The economic slowdown spells a challenge for the new government, given that it will leave limited fiscal space to boost growth by spending, leaving a bigger expectation from the Reserve Bank of India (RBI) to push growth through rate cuts. Economists expect RBI to cut the policy rate in its upcoming review on June 6.

The country’s growth rate has been slowing over the last four quarters, as reflected in other leading indicators such as automobile sales, factory output and core sector growth.

‘Agriculture, forestry and fishing’ sector’s Gross Value Added growth contracted 0.1% in January-March from 6.5% growth in previous financial year, while that for manufacturing sector slowed to 3.1% in January-March against 9.5% in the previous fiscal.

Construction sector, however, recorded a pickup with GVA growth of 7.1% in the fourth quarter of 2018-19 against 6.4% in the previous financial year.
For 2018-19, the manufacturing sector grew 6.9% against 5.9% in the previous financial year, while agricultural growth faltered to 2.9% from 5% in the previous fiscal.

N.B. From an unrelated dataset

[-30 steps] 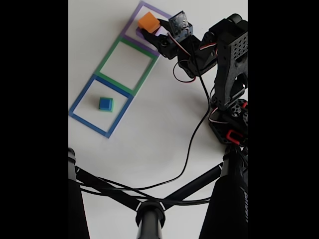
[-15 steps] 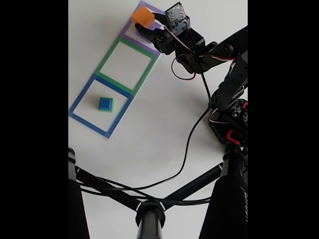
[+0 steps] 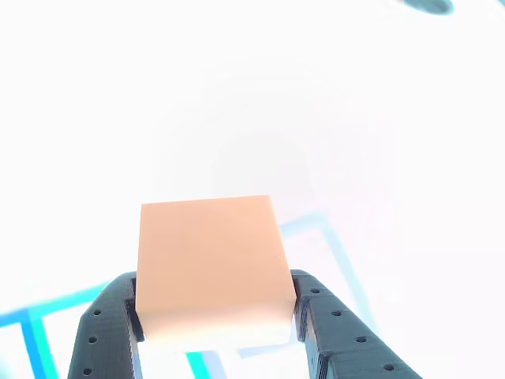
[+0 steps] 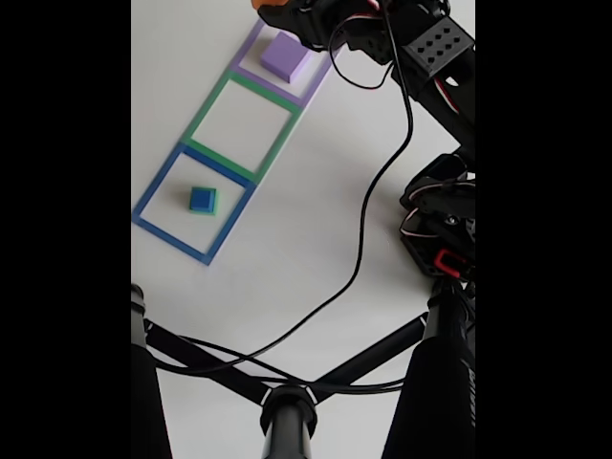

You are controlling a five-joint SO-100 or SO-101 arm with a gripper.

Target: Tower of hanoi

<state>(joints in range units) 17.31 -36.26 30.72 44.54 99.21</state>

As per the new methodology followed by CSO, the GDP is calculated by adding product taxes to the GVA at basic prices, and removing subsidies.

“Clearly the economy is slowing down and these numbers would be a cause of worry for the new central government. Given the budgeted fiscal deficit at 3.4% of GDP, Ind-Ra believes the head room available to provide fiscal stimulus is limited. However, given the current inflation level which is well within the target range RBI may go for a rate cut in the forthcoming second bi-monthly monetary policy review,” said Devendra Kumar Pant, chief economist, India Ratings & Research.